■ Try it ■
Every entry below should be restated word for word, except for its images.

[[ Data, beginning ]]

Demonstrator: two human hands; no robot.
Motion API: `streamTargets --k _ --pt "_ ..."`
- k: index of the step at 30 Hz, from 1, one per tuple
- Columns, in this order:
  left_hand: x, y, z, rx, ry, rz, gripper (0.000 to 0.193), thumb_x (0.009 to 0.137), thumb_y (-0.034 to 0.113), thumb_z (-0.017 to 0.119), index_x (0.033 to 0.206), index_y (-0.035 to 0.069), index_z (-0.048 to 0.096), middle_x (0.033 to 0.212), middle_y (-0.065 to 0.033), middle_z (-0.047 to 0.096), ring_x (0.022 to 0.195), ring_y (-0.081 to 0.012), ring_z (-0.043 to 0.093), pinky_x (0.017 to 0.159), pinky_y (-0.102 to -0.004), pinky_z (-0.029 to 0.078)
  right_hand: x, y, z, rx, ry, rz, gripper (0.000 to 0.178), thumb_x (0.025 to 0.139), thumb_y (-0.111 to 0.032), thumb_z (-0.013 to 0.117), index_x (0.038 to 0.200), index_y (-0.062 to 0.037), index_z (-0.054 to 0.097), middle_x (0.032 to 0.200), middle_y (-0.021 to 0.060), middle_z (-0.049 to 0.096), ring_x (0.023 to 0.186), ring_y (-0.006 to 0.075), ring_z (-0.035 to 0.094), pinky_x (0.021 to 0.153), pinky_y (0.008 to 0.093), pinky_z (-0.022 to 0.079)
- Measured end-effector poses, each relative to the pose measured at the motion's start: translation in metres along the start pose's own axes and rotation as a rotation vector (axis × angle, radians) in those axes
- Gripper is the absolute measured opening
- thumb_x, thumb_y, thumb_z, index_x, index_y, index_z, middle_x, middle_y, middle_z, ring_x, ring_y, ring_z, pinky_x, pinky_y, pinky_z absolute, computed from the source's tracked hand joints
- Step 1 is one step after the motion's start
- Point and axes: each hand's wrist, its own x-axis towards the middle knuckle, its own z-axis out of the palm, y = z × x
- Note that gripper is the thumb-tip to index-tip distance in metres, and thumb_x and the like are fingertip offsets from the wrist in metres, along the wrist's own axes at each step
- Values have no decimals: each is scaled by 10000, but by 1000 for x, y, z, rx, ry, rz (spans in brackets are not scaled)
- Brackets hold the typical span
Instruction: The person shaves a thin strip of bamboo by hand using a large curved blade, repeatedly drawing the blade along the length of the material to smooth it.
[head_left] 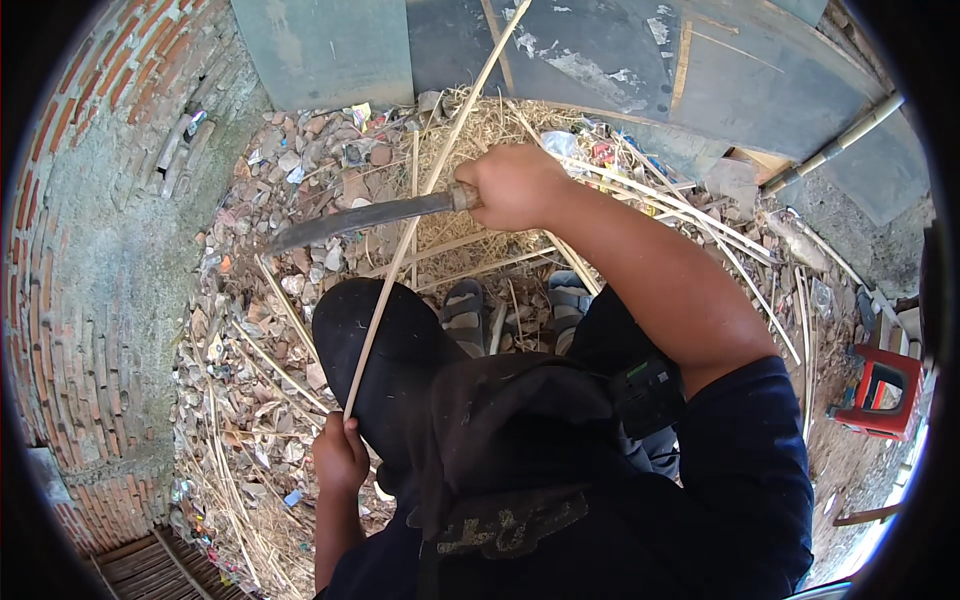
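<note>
One black-clad knee [340,310] at nine o'clock underlies a long, pale wooden strip [368,345] running seven to twelve. The dark-bladed knife [360,218] could cut the knee if it slips; the right hand [515,185] clasps its handle [466,196], the left hand [340,455] the strip's lower end.

From a dark-blue fabric short sleeve [750,450], the bare right arm [655,280], bent at the elbow, reaches forward, its right grip [515,188] curled into a fist. The bare left forearm [338,530] points forward, the left grip [338,460] pinched beside the black-clad left leg [338,330].
</note>
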Motion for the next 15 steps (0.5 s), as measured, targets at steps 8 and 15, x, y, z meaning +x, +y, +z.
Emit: streamTargets --k 8,15 --pt "0 0 1 4 14 -12 279 1036 228 443 880 3 497 624 -241 543 607 -484 565 534 -509 402 15 49 13 139 144 150 220 900 -270 579 1006 -106 679 872 136 684 851 322 686 785 470 546" --pt "-2 -3 8 -45 23 7 272 1035 219 441 876 4 488 627 -239 542 600 -472 567 528 -498 393 -1 13 7 1 136 -98 162 785 -222 644 885 -96 669 814 136 692 767 330 684 730 462 543"
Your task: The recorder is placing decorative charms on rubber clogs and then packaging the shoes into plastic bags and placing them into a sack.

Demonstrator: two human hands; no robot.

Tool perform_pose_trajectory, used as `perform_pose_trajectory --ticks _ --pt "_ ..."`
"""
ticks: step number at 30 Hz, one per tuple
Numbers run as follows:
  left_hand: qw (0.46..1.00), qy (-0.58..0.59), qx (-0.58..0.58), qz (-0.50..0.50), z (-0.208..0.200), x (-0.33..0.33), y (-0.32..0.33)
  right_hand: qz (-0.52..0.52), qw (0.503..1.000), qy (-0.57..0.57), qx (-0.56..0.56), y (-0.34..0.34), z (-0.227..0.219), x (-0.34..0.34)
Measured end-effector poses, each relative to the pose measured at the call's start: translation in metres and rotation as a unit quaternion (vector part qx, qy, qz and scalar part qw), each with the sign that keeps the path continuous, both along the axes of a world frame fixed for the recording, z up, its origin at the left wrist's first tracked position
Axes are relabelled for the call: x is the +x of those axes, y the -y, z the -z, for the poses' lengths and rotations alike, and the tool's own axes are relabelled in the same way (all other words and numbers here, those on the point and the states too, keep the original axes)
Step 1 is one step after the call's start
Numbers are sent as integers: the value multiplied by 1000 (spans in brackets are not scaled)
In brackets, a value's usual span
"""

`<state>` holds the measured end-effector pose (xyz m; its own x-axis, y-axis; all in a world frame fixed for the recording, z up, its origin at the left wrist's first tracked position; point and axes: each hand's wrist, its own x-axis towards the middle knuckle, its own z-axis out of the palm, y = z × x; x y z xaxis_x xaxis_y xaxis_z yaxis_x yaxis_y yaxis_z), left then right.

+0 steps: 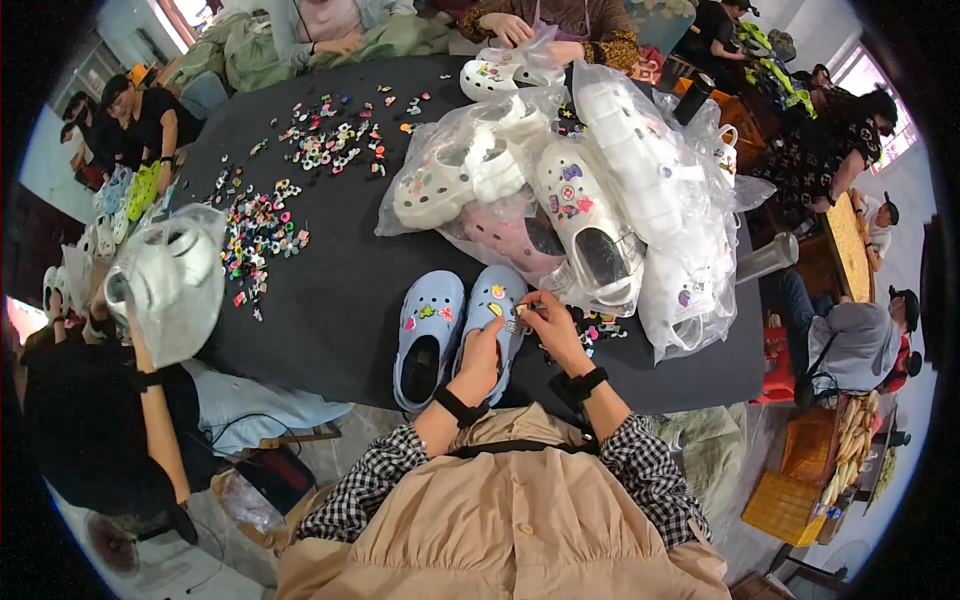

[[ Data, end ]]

■ Solution ■
Demonstrator: two human hands; no robot.
Motion API: `streamTargets --k _ --pt "_ ..."`
- k: index of the step at 30 Hz, from 1, one per tuple
- Columns, in this order:
  left_hand: x, y, z, rx, ry, rz, gripper (0.000 to 0.193), thumb_x (0.009 to 0.137), thumb_y (-0.034 to 0.113), thumb_z (-0.017 to 0.119), index_x (0.033 to 0.206), index_y (-0.035 to 0.069), index_z (-0.048 to 0.096), middle_x (0.033 to 0.212), middle_y (-0.065 to 0.033), middle_z (-0.047 to 0.096), ring_x (0.022 to 0.195), ring_y (-0.081 to 0.012), ring_z (-0.043 to 0.093), pinky_x (0.017 to 0.159), pinky_y (-0.102 to -0.004), pinky_z (-0.029 to 0.078)
  right_hand: x, y, z, rx, ry, rz, gripper (0.000 to 0.178), thumb_x (0.025 to 0.139), thumb_y (-0.111 to 0.032), thumb_z (-0.013 to 0.117), index_x (0.038 to 0.200), index_y (-0.062 to 0.037), index_z (-0.054 to 0.097), middle_x (0.032 to 0.200), middle_y (-0.021 to 0.060), middle_z (-0.049 to 0.096), ring_x (0.023 to 0.186), ring_y (-0.006 to 0.075), ring_z (-0.035 to 0.094), pinky_x (0.021 to 0.153), pinky_y (0.008 to 0.093), pinky_z (-0.022 to 0.079)
- Measured end-effector poses, each relative to the pose measured at the motion's start: translation in metres along the start pose's own axes and rotation as a rotation vector (axis × angle, radians) in those axes
- Gripper is the absolute measured opening
- thumb_x, thumb_y, thumb_z, index_x, index_y, index_z, middle_x, middle_y, middle_z, ring_x, ring_y, ring_z, pinky_x, pinky_y, pinky_z absolute, computed from the source's tracked hand joints
- Step 1 is one step after the motion's start
- Point and axes: each hand's wrist, its own x-axis towards the middle knuckle, its own z-axis out of the palm, y = z × x
- Note that gripper is the thumb-tip to index-tip distance in metres, and thumb_x and the like are fingertip offsets from the wrist in metres, along the wrist's own axes at each step
- Values have no decimals: each is scaled by 10000, but by 1000 for x, y, z, rx, ry, rz (spans in brackets are not scaled)
- Brackets hold the typical span
Instruction: The person shaves a thin strip of bamboo by hand using a large curved blade, repeatedly drawing the blade along the length of the material to smooth it.
[head_left] 
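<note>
One black-clad knee [340,310] at nine o'clock underlies a long, pale wooden strip [368,345] running seven to twelve. The dark-bladed knife [360,218] could cut the knee if it slips; the right hand [515,185] clasps its handle [466,196], the left hand [340,455] the strip's lower end.

From a dark-blue fabric short sleeve [750,450], the bare right arm [655,280], bent at the elbow, reaches forward, its right grip [515,188] curled into a fist. The bare left forearm [338,530] points forward, the left grip [338,460] pinched beside the black-clad left leg [338,330].
</note>
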Motion for the next 15 steps (0.5 s), as measured, targets at steps 8 and 15, x, y, z meaning +x, +y, +z.
Emit: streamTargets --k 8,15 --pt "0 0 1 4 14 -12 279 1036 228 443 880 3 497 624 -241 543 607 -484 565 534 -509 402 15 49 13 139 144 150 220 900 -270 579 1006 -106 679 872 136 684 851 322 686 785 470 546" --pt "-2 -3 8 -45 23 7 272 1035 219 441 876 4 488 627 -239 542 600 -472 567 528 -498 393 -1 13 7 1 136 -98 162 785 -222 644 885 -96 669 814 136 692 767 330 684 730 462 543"
Your task: The recorder is placing decorative charms on rubber clogs and then packaging the shoes into plastic bags and placing them into a sack.

Demonstrator: two human hands; no robot.

Tool perform_pose_trajectory, used as `perform_pose_trajectory --ticks _ --pt "_ ..."`
"""
ticks: step number at 30 Hz, one per tuple
Numbers run as follows:
  left_hand: qw (0.46..1.00), qy (-0.58..0.59), qx (-0.58..0.58), qz (-0.50..0.50), z (-0.208..0.200), x (-0.33..0.33), y (-0.32..0.33)
  right_hand: qz (-0.52..0.52), qw (0.503..1.000), qy (-0.57..0.57), qx (-0.56..0.56), y (-0.34..0.34), z (-0.227..0.219), x (-0.34..0.34)
Measured end-effector poses, each relative to the pose measured at the call's start: translation in metres and rotation as a unit quaternion (vector part qx, qy, qz and scalar part qw), each with the sign that keeps the path continuous, both along the axes of a world frame fixed for the recording, z up, its origin at the left wrist's first tracked position
Axes are relabelled for the call: x is the +x of those axes, y the -y, z the -z, for the poses' lengths and rotations alike, and the tool's own axes are relabelled in the same way (all other words and numbers here, those on the point and the states too, keep the original axes)
Step 1 is one step after the call's start
Numbers are sent as integers: the value multiplied by 1000 (spans in brackets are not scaled)
In brackets, a value's usual span
"""

`<state>` holds the measured end-effector pose (xyz m; its own x-axis, y-axis; all in a world frame fixed for the recording, z up, its origin at the left wrist's first tracked position; point and axes: each hand's wrist, its own x-axis towards the middle knuckle, its own z-axis out of the palm, y = z × x; x y z xaxis_x xaxis_y xaxis_z yaxis_x yaxis_y yaxis_z), left then right.

+0 steps: 

The output shown is complete.